Closed Kleidukos closed 4 years ago

Kleidukos commented 4 years ago

The CPP code block is :

#if defined(i386_HOST_ARCH)     
# define WINDOWS_CCONV stdcall  
#elif defined(x86_64_HOST_ARCH) 
# define WINDOWS_CCONV ccall    
#else                           
# error Unknown mingw32 arch    
#endif                          
shayne-fletcher commented 4 years ago

Perhaps adding --cpp-define x86_64_HOST_ARCH to the hlint invocation will help here?

Kleidukos commented 4 years ago

Perfect! I still get a rather peculiar message from hlint, but other than that, no problem whatsoever!

Warning: unknown directive #-}
in libraries/base/Unsafe/Coerce.hs  at line 311 col 1
No hints

This is the file in question: https://gitlab.haskell.org/ghc/ghc/-/blob/master/libraries/base/Unsafe/Coerce.hs#L303-311

shayne-fletcher commented 4 years ago

Perfect! I still get a rather peculiar message from hlint, but other than that, no problem whatsoever!

Awesome.

Warning: unknown directive #-}
in libraries/base/Unsafe/Coerce.hs  at line 311 col 1
No hints

This is the file in question: https://gitlab.haskell.org/ghc/ghc/-/blob/master/libraries/base/Unsafe/Coerce.hs#L303-311

Ha. That's a genuine problem. The C-preprocessor is being run over the file and it doesn't know what to make of a line that reads,

#-}

and that's where the warning is coming from. This is because the C-preprocessor interprets lines beginning with a # as being those with directives meant for it. Putting a space in front of the leading # will fix it.

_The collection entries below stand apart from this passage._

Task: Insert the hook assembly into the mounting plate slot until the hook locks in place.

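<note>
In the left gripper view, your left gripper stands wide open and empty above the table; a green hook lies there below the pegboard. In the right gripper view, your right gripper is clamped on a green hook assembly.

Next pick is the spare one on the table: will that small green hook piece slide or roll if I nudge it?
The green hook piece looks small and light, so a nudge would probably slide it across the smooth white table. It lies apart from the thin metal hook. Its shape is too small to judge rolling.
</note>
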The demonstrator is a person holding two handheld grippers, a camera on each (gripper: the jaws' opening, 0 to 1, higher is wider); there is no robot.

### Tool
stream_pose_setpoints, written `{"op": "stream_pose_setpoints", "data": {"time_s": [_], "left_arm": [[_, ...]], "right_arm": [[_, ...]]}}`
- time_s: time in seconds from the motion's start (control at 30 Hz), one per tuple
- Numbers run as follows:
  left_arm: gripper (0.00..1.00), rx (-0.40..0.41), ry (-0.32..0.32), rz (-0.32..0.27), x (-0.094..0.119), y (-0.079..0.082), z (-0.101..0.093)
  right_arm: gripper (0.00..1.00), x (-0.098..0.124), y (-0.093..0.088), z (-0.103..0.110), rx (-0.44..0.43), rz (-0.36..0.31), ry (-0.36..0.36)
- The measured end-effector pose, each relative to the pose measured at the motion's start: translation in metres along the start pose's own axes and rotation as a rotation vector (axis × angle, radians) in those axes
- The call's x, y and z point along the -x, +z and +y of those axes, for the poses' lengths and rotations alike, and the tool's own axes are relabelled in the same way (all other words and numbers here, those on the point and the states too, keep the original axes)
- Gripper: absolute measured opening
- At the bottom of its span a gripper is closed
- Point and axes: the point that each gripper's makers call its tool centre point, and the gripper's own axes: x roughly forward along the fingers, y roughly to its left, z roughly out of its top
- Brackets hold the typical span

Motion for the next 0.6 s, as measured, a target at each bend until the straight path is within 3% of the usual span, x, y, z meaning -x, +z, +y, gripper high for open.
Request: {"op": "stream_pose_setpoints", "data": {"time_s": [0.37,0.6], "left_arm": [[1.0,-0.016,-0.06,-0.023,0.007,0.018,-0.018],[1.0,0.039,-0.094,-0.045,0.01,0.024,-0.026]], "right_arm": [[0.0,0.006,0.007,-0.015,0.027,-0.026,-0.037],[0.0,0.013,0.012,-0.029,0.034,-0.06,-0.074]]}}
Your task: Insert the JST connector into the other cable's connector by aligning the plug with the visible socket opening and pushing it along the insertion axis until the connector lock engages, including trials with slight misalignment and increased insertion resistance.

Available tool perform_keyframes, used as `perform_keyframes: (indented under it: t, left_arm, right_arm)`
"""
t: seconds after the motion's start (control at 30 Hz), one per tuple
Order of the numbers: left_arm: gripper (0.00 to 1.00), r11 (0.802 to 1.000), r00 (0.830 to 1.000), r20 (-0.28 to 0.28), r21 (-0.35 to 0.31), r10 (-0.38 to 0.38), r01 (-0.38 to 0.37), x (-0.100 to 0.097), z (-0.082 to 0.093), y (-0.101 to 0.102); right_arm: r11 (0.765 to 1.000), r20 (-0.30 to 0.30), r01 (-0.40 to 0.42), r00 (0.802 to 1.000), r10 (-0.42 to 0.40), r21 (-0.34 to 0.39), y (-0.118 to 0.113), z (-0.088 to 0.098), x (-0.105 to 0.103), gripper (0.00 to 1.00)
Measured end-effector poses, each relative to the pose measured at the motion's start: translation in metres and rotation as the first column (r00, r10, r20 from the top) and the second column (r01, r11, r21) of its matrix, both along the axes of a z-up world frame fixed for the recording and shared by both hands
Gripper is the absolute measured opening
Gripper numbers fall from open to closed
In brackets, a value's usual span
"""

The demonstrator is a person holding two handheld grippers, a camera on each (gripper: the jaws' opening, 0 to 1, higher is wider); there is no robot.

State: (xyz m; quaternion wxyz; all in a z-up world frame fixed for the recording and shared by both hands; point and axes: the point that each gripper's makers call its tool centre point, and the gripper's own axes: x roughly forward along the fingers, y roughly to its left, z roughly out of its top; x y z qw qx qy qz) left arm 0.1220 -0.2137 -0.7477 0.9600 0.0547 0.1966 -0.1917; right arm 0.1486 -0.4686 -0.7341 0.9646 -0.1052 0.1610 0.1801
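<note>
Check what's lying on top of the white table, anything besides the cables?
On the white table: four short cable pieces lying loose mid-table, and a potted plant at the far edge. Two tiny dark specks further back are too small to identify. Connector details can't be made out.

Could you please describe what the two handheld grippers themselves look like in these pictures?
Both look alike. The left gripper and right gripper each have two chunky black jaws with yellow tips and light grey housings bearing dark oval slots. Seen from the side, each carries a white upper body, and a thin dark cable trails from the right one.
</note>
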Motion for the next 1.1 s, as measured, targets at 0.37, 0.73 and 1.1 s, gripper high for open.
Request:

If this were purely a language extension issue then potential fixes would include:

However, I'm not sure in this instance those things alone will do. I don't know if/how HLint can be told to not run CPP in general. @ndmitchell can you advise please?

Kleidukos commented 4 years ago

@shayne-fletcher Thanks for the fix! I'll be sure to document the hows and whys on the GHC side. Cheers!

ndmitchell commented 4 years ago

-XNoCpp turns off CPP entirely, --cpp-simple just strips lines with a leading # but otherwise ignores CPP markup. But in this case, with complex CPP, passing a valid set of CPP options as Shayne suggests is the right thing to do.